I had to get away from it all. So I walked. My gait was halting in last night's shirt and Bill's crocks that were too large for my feet.
But the small beach was close and the weather strangely warm for December. I could hear birds whittering away in the trees, three whispy clouds were painted on a peerless blue sky. Such a cruel day to die, although technically the time of death was the night before and the small neighborhood beach ten worlds away from the sterile room at the back of the hospital.
It was the first time I had stared at the work of death, waxy, yellow and undone and while I was grateful for dodging death for half my life, it had caught up with me. Still the words of John Donne marched around my head.
Death, be not proud, though some have called thee
Mighty and dreadful, for thou art not so:
Death struck me as a sickly and a mean thing, not at all mighty, a hobgoblin panhadler that had stolen the vibrancy and magnificent from her face.
And death left me speechless, weak and wavering. Absent minded and wandering, mouthing at cupboards. I was lost unlike my dear wife who put up with so much but complained so little.
Only the beach drew me with any purpose, away to the small jetty and the drifting blueness of the sound. Souls drift away on such days and we can only watch and wonder at the ebb and the flow. I recalled a sunset when I was here before. Noah threw stones in the water and Rob showed him sticks. Still the distance between us went well beyond the beach. Rob was already drifting away and soon would be a name without a face. And the child was an adolescent now, although I had not seen him for a long while.
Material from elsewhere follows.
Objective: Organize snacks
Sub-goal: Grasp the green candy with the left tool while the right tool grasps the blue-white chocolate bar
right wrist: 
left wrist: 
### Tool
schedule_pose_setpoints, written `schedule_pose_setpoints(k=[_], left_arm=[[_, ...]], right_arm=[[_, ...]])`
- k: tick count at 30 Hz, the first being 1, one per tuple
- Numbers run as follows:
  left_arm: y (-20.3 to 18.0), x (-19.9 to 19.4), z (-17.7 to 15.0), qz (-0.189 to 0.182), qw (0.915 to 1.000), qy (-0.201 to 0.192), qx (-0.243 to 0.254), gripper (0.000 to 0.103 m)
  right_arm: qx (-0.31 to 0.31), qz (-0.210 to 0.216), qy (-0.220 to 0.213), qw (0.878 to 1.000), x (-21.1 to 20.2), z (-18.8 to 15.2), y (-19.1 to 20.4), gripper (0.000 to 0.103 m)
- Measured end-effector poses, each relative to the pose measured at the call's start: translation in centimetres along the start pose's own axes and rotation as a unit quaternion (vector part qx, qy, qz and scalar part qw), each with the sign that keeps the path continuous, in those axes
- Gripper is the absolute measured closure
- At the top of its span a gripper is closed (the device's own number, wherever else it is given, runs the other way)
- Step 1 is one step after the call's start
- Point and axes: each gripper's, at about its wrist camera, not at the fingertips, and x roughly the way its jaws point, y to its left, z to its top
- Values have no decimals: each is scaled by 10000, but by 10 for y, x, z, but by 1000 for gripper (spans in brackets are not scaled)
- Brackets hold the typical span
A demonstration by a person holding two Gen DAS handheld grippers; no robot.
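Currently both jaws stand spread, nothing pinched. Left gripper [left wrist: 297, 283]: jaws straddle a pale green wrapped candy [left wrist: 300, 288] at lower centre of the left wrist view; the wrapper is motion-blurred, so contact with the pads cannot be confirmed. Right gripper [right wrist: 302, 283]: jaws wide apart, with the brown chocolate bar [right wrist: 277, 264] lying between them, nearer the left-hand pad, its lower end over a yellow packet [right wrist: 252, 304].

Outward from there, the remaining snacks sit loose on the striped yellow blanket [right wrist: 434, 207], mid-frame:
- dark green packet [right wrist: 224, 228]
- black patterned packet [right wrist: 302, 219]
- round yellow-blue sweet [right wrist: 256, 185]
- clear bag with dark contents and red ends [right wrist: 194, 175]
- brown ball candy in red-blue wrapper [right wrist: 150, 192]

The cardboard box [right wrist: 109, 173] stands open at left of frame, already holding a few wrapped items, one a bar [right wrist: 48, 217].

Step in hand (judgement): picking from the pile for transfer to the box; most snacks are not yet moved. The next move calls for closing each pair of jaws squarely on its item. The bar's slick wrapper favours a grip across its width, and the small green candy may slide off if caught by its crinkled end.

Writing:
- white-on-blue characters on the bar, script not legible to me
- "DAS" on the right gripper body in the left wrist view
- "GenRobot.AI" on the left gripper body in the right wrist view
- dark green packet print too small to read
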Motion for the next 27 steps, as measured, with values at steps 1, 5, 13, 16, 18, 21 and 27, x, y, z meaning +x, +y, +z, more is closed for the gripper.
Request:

From a house on the bay I heard laughter from a yard sale and remembered a similar sale here two years ago when we had laughed as I picked up a bulky JVC camcorder for $1 only to throw it away.
Now these people were separated from me both in time and mood. In a way I wanted to be anonymous as if this small beach was a microcosm of the desert island I longed to be a small black figure on, lost in sunsets, like driftwood on the rocks. My mother-in-law could be difficult but she had a big heart; at least until it packed up.
The occasional spats were as insignificant as fragments of shells in the bigger picture of the world, so why did we let them fester? And the words of one of the saddest songs caught in my throat.
Of all the things I should've said,
That I never said.
All the things we should've done,
That we never did.
All the things I should've given,
But I didn't.
More than 40 years ago there was a wedding of college sweethearts. I don't know the details but picture a small white, clapperboard church. I picture hope springing from the roadside verges. But they went their separate ways and their paths seldom crossed and only bitterness grew from the verges. At least until they were reunited within the year - walking down a valley where we assume there is no sea. A place from whence no traveler returns.